It’s no secret that Louis Vuitton is the largest and most profitable brand in the luxury industry. While his owner, LVMH, doesn’t disclose individual brand sales, analysts believe Louis Vuitton’s revenue last year surpassed his €20 billion, with an operating profit margin of 50%. I’m assuming it’s exceeded.
In 2018, it took just four years for the brand to become a €10 billion annual luxury brand.
The rapid expansion has been partially driven by a surge in demand for luxury goods since the pandemic, with timeless products from blue chip brands attracting the most customers.
Vuitton’s growth is also the result of investment. The brand has continued to steal market share from its competitors by spending heavily on stores and marketing, not only during the boom times of the industry, but also during times of uncertainty. During the 2020 and 2021 coronavirus lockdowns, the brand continues to refurbish and expand its stores, preparing new stores in Tokyo and Miami for a strong comeback in 2022, and many other companies hosting the event. During that time, we launched a large-scale advertising campaign. Their firepower for better times.
Since the devastating death of menswear creative director Virgil Abloh at the age of 41 in November 2021, Vuitton has continued to honor the late designer’s vision with a big-budget tribute show. I came.
Abloh’s successor has yet to be announced, but even three seasons after his death, the brand shows no signs of backing down.
Thursday’s show in Paris — the last show before current CEO Michael Burke and Executive Vice President Delphine Arnault hand over leadership of the brand to Dior’s Pietro Beccari — Spanish pop superstar Rosalia We sang and danced throughout the presentation. Models roamed around elaborate sets that included a customized El Camino (remade into a giant speaker) and what appeared to be an adolescent bedroom in a demolished retro house. swaggered.

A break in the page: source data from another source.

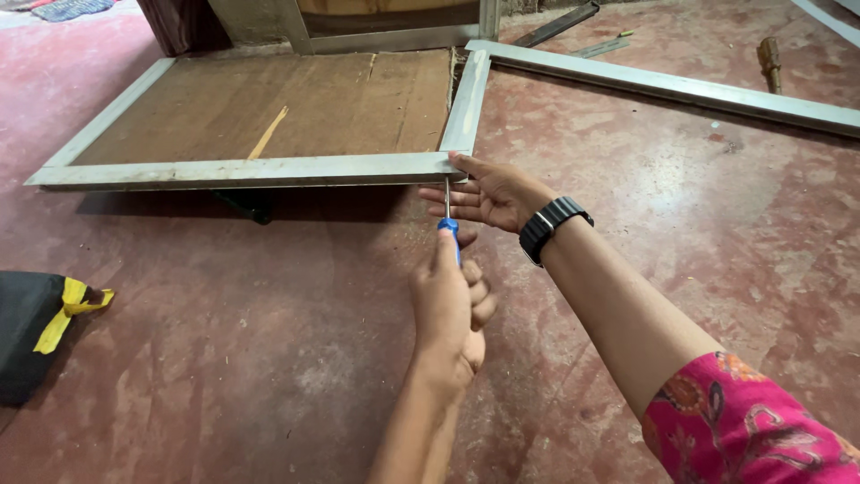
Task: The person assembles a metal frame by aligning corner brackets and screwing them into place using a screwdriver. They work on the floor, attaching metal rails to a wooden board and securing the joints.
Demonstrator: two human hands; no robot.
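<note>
1. A black bag with yellow strap (36, 327) lies at the frame's left edge on the red floor (224, 358).
2. The aluminium-framed panel (260, 170) lies upper left, its long axis left-right.
3. Left hand (451, 309) clenches a blue screwdriver (451, 226), pointing up at the frame's near corner.
4. Right hand (488, 193) grips that corner, nearer it.
</note>
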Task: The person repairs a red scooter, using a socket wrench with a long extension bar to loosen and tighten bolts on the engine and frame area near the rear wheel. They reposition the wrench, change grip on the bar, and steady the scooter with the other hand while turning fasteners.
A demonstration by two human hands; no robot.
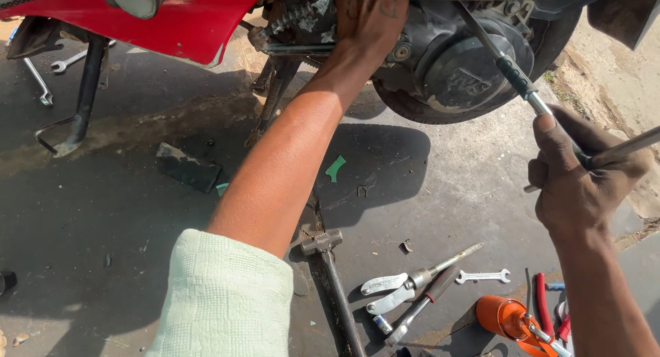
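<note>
A red scooter (185, 24) stands over the oily ground, its dark engine casing (454, 61) and rear wheel facing me. My left hand (371, 17) reaches up and presses against the greasy engine parts at the top centre, fingers partly hidden. My right hand (577, 175) is closed around a long T-shaped metal wrench (522, 85), whose shaft runs up and left to the top of the engine casing. A crossbar sticks out right of my fist.
A hammer (330, 261), pliers (392, 292), a small open-ended spanner (483, 276), a screwdriver and an orange oil can (509, 319) lie on the ground below. The side stand (82, 96) and more spanners (65, 61) sit at left. Dirt borders the right edge.
</note>
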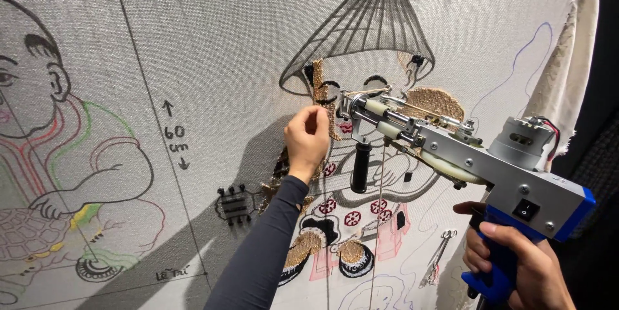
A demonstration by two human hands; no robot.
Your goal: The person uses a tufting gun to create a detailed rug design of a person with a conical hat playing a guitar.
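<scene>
Yarn [335,100] is pinched between the fingers of the left hand [307,139] against the stretched cloth [213,58], just left of the tufting gun [451,149], whose blue grip is clasped tightly in the right hand [516,265]. Tension is best kept steady near the needle. Open cloth lies left; the frayed edge [567,71] stands close at right.

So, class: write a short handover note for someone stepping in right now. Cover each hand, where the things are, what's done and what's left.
Left hand: fingers pinched at the cloth, beside the gold tufted strip.
Right hand: gripping the blue handle of the tufting gun, whose tip is close to the cloth.
Done: some gold and black patches tufted on the hatted figure.
Left: most of that drawing is bare outline; the figure at far left is untufted.
</scene>
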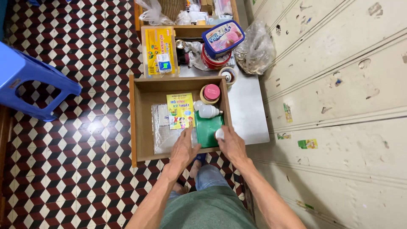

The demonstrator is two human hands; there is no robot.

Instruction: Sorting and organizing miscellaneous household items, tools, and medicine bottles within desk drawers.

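Note:
An open wooden drawer point(140, 123) juts out below me. Inside lie a green plastic box point(207, 127), a white light bulb point(208, 111), a yellow booklet point(180, 110), a clear plastic bag point(163, 135) and a tape roll with a pink lid point(211, 92). My left hand point(185, 148) rests flat on the plastic bag by the green box's left edge, fingers apart. My right hand point(230, 142) grips a small white round object point(219, 134) at the green box's right edge.
A grey metal tabletop point(250, 114) carries a yellow flat box point(159, 51), an ice-cream tub point(223, 37) on a red tin and a crumpled plastic bag point(255, 48). A blue plastic stool point(29, 82) stands left on the patterned tile floor. A scuffed wall point(339, 85) runs along the right.

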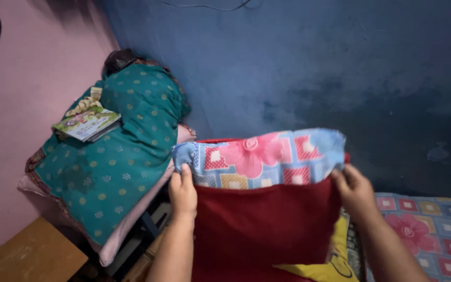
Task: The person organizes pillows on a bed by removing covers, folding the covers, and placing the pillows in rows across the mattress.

Signed by Louis Vuitton’s menswear studio, the collection was conceived with the help of guest creative director Colm Dillane (best known for his line Kid Super), and is the first of its kind to date. It sent a fashion message that was more fuzzy than the season. Elegant tailoring with boots and accessories inspired by utility and jeans enhanced by his level of couture detail. Casual pieces like his jackets are in line with Abloh’s vision of menswear. bottom. With bright colors, swirly patchwork motifs, and chunky comic book font slogans, Dillane’s Technicolor signature added dashes that welcomed novelty, but still retained Abloh’s more austere, architectural approach. There were times when I collided with the work that evoked it.
Despite the transitional nature of the collection, the show drew energy and attention to Louis Vuitton’s menswear offering. High-profile guests, including actor Lucien Laviscount, gathered to ensure the event gained online attention.
Vuitton is estimated to have spent over €1 billion on marketing and promotions last year. That figure could go up as the brand expands on an unprecedented scale and a new CEO hired from Dior prepares to leave his mark on the company. It comes on the heels of weeks of high-profile promotional activity for Vuitton’s blockbuster collaboration with , but it’s only January.